Re: How I decided which new sculls to purchase



Carl Douglas wrote:
Ted van de Weteringe wrote:
Charles Carroll schreef:
Yet why do these sculls feel so good?

And I take your point to extend mine: of course, if you have the opportunity to test, you should go with the equipment that feels best, whatever your level. What I meant was: things like sophisticated flow design and accurate stiffness numbers are not what should concern you and I.

There are no special fluid dynamics which apply only to elite scullers. If, for the sake of the discussion, we assume that what is advertised is real & not to some extent admixed with snake oil, then a sculler at any level must benefit. Surely you don't take the view that the more elderly a person is, the less alive & less ambitious they must be & so the less they need or deserve? When sliding off the increasingly steep roof of age, it matters more & more how strong & sharp are your fingernails.

;)
Carl

LOL... I like the last comment.

However, I'd argue that an elite sculler might take advantage of some fluid dynamics that are available to all, but that novice scullers might not utilize... if you get my meaning.

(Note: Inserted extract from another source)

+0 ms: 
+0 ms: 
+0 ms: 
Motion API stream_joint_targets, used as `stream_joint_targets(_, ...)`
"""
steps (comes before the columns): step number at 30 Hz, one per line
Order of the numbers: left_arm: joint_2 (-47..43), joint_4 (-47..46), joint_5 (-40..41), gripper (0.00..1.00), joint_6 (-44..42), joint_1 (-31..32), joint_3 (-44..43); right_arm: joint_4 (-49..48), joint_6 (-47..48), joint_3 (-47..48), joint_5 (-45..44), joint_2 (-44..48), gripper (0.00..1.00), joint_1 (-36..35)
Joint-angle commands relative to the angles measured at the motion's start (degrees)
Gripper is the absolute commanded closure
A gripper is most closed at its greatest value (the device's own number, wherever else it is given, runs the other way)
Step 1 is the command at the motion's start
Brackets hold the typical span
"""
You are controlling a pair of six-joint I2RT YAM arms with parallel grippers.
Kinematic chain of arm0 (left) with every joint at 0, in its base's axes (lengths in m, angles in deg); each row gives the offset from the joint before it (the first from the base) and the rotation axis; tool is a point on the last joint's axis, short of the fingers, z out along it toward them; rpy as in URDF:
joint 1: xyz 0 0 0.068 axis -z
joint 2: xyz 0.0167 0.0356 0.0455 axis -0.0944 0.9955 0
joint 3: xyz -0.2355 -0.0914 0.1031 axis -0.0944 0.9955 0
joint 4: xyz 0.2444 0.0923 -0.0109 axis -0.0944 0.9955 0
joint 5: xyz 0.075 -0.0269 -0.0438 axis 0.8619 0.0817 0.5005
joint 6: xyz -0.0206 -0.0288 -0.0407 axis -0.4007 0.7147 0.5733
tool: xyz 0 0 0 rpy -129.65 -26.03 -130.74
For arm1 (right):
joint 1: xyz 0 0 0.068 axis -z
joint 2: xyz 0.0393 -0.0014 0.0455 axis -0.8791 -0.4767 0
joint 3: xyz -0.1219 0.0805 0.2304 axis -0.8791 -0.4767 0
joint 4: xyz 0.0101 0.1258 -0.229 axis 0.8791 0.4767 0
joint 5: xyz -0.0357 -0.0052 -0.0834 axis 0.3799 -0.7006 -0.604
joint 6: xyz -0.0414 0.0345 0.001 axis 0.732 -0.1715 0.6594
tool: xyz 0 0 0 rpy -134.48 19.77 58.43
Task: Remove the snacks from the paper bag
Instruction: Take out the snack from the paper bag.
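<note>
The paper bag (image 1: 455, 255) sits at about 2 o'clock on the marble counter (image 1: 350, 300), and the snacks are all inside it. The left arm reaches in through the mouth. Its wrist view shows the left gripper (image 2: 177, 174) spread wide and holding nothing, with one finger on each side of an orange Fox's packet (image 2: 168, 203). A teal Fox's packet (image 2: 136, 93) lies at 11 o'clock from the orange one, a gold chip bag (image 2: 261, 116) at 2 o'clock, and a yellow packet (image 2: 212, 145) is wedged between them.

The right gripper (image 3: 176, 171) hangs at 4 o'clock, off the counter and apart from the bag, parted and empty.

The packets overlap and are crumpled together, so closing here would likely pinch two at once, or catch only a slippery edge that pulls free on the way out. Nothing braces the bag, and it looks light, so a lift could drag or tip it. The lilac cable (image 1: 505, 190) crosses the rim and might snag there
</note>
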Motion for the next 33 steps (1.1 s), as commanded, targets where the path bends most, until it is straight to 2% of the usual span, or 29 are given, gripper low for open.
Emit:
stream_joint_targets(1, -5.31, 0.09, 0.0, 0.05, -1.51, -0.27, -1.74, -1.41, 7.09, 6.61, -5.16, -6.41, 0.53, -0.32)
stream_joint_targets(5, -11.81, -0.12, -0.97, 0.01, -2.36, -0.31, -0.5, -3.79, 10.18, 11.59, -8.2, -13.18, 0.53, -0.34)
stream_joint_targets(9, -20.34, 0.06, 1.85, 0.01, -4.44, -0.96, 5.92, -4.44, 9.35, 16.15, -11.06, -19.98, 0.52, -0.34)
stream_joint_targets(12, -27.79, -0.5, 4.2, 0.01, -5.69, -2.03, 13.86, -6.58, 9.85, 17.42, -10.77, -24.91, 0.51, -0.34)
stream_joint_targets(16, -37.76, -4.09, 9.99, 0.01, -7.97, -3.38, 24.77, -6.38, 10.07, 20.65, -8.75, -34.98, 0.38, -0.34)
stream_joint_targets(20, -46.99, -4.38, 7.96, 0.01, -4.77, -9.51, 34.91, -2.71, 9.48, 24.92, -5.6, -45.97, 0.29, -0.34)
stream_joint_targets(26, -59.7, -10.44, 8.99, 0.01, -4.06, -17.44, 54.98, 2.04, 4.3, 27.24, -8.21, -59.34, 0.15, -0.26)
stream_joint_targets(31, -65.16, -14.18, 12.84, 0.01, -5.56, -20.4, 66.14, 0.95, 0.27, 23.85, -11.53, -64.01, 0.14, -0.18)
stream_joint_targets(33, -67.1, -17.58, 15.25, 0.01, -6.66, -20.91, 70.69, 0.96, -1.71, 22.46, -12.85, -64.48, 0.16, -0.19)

If Elite has a very fast, clean, long-positioned catch, he/she is going to have all the advantages of low-AoA lift (efficient) that is only available in the beginning of the stroke. If Novice has a soft, slow, short catch, he/she is never going to utilize that low-AoA lift zone as much. Thus "features" (snake oil or real) built into a blade that supposedly optimize low-AoA lift wouldn't really benefit Novice.

Now, the above is all hypothetical, and assumes that there are some "features" as described above in some oar blades. I don't know if there are or aren't. Just making a point, that's all. :-) The fluid is there for all to use, but not all use all of it.